• **What is being asked**
Lines in the entries below where the word "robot" shows up should each be copied.

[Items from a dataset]
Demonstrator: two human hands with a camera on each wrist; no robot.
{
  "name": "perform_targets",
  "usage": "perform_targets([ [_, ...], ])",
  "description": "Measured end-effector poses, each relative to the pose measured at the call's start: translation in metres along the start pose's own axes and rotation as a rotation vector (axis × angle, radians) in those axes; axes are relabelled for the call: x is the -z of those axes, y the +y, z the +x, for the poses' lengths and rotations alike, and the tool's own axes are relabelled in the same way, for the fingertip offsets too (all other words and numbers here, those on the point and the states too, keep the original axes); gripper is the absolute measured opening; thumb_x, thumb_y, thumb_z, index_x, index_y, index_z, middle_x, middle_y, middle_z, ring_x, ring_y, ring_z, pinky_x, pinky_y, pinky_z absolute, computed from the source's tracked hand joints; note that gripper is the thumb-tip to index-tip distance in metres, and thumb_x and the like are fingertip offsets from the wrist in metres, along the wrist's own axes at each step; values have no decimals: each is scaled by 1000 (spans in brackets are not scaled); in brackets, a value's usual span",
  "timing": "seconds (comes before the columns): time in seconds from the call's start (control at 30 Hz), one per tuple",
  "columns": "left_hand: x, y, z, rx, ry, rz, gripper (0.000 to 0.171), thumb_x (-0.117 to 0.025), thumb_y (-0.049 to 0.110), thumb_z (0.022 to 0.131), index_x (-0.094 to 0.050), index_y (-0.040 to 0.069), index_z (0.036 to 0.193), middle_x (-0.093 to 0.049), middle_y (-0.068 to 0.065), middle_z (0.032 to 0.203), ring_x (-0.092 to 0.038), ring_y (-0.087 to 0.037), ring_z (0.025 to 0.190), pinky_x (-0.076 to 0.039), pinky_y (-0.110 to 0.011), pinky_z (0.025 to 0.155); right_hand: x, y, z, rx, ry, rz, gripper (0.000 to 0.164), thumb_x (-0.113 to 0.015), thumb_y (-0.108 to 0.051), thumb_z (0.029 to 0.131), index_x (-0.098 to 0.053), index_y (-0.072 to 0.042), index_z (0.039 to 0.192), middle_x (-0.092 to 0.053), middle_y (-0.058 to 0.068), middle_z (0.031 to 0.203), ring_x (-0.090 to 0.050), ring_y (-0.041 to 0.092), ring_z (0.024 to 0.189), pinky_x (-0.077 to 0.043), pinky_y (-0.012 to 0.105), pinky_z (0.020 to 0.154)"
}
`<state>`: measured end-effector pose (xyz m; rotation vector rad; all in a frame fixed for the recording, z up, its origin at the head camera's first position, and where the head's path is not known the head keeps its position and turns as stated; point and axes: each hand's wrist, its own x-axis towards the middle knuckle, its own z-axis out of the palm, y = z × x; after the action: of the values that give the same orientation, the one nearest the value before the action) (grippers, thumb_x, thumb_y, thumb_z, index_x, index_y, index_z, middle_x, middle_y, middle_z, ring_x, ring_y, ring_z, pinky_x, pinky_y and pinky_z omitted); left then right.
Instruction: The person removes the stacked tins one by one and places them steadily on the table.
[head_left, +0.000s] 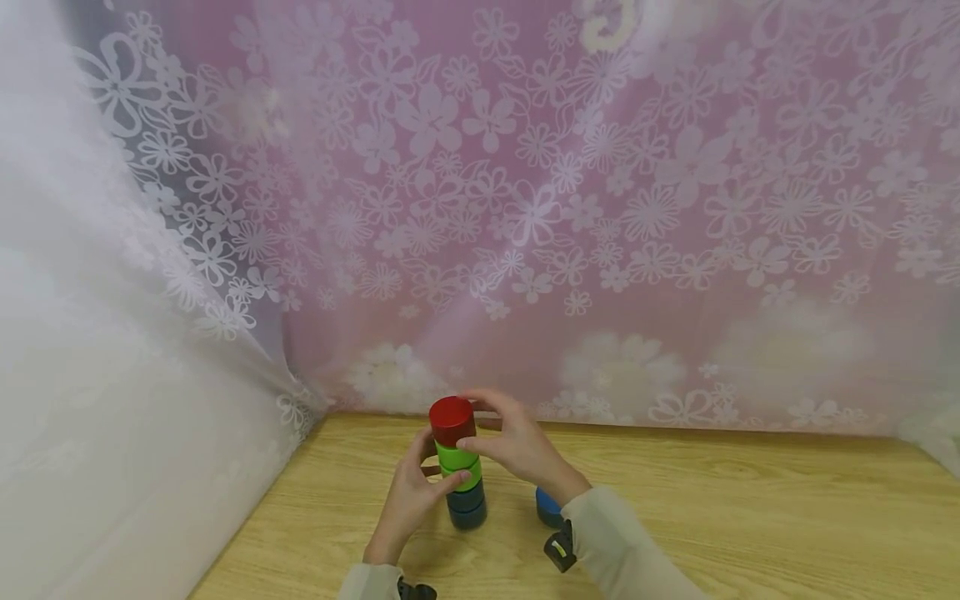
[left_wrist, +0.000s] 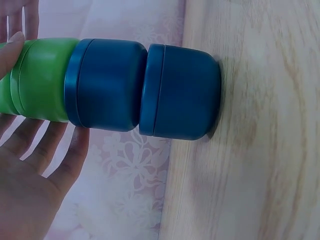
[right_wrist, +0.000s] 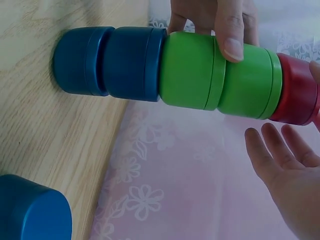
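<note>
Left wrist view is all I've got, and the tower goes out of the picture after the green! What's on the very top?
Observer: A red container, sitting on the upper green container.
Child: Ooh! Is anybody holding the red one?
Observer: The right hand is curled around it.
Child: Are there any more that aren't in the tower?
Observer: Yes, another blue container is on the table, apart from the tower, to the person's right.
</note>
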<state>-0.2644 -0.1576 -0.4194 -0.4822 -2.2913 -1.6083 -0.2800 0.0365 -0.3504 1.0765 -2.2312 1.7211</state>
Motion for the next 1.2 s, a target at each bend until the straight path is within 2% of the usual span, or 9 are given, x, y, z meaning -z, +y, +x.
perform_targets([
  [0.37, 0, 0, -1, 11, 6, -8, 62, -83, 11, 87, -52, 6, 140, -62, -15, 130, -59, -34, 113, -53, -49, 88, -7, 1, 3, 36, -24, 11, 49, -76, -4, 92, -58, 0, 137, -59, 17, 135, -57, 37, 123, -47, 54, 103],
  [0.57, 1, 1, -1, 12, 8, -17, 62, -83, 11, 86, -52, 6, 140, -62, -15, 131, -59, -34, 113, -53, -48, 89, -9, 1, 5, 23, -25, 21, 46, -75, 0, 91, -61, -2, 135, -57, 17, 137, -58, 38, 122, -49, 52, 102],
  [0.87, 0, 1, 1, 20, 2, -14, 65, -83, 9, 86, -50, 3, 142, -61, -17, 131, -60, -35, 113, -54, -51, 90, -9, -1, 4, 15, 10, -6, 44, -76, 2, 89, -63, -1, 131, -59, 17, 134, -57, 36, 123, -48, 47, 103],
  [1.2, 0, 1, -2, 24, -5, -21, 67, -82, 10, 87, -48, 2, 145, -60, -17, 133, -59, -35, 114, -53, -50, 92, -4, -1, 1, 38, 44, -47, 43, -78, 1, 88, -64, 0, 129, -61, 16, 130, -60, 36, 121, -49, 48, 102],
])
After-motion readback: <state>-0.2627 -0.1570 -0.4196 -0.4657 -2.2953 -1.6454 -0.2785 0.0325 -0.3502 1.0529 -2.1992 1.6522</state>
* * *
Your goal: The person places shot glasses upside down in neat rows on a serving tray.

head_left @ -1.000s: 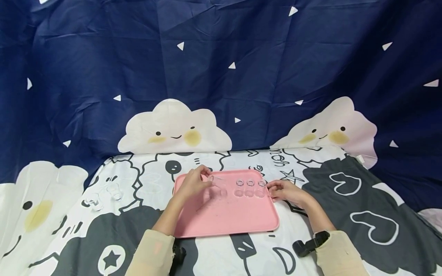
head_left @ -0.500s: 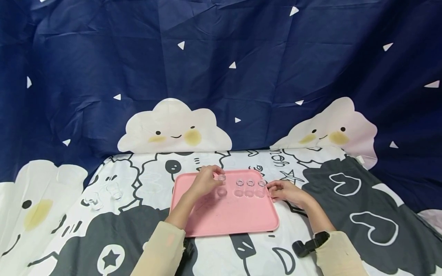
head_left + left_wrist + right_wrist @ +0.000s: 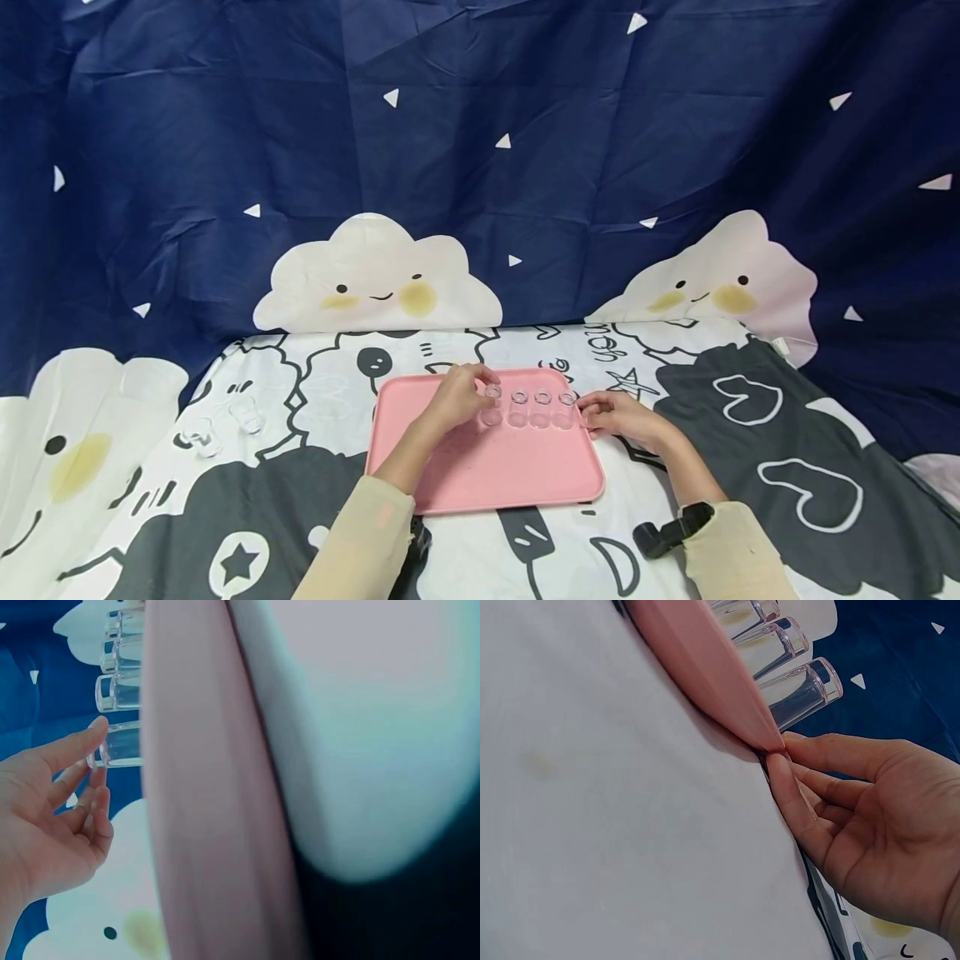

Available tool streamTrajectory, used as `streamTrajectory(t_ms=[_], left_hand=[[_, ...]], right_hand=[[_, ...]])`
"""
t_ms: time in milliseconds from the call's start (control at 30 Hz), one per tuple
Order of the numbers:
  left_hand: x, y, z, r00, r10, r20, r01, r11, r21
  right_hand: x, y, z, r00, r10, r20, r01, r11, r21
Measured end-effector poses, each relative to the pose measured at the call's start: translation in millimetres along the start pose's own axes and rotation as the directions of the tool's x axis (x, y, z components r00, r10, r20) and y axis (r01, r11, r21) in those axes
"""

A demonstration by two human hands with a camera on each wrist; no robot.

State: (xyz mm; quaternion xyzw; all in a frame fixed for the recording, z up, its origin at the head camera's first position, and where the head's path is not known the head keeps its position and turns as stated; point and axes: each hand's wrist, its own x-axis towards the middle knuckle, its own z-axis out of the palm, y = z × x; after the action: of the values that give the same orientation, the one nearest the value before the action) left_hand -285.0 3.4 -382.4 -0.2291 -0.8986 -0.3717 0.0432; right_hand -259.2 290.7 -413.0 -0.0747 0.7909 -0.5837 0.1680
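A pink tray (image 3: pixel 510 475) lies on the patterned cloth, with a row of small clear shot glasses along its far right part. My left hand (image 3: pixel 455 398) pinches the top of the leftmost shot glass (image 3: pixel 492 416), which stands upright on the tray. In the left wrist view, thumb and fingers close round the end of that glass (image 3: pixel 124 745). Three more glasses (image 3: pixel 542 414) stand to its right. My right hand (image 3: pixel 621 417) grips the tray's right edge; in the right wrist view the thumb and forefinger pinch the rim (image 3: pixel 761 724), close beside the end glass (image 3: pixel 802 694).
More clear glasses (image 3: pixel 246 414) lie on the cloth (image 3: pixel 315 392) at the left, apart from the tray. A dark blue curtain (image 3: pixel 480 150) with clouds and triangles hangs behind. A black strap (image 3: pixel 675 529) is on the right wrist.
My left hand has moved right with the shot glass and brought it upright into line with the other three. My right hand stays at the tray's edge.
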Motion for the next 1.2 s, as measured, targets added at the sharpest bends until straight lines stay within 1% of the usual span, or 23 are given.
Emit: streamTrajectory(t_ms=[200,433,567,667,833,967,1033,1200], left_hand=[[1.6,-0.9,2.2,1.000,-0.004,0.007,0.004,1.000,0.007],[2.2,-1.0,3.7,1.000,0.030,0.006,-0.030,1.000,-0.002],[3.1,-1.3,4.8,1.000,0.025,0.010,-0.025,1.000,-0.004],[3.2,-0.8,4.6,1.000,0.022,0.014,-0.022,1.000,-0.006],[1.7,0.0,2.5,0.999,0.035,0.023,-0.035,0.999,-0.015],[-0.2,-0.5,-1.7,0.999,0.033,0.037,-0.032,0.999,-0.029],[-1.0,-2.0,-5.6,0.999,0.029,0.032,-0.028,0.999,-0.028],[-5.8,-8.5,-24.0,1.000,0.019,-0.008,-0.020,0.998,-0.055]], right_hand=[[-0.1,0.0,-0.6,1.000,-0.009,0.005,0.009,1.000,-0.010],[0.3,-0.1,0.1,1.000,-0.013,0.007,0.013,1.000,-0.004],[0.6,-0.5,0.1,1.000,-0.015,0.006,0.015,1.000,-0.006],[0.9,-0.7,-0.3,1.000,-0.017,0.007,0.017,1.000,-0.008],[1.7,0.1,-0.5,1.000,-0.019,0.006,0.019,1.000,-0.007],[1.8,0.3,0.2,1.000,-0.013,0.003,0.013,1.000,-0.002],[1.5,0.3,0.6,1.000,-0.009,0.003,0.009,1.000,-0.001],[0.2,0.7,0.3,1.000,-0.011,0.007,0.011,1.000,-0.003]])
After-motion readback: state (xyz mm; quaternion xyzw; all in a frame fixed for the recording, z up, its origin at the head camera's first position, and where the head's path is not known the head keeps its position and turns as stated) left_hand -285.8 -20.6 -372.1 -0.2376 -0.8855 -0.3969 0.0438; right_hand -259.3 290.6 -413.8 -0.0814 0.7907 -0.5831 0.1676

• **Exercise solution**
Demonstrator: two human hands with a camera on each wrist; no robot.
A demonstration by two human hands with a camera on each wrist; no robot.

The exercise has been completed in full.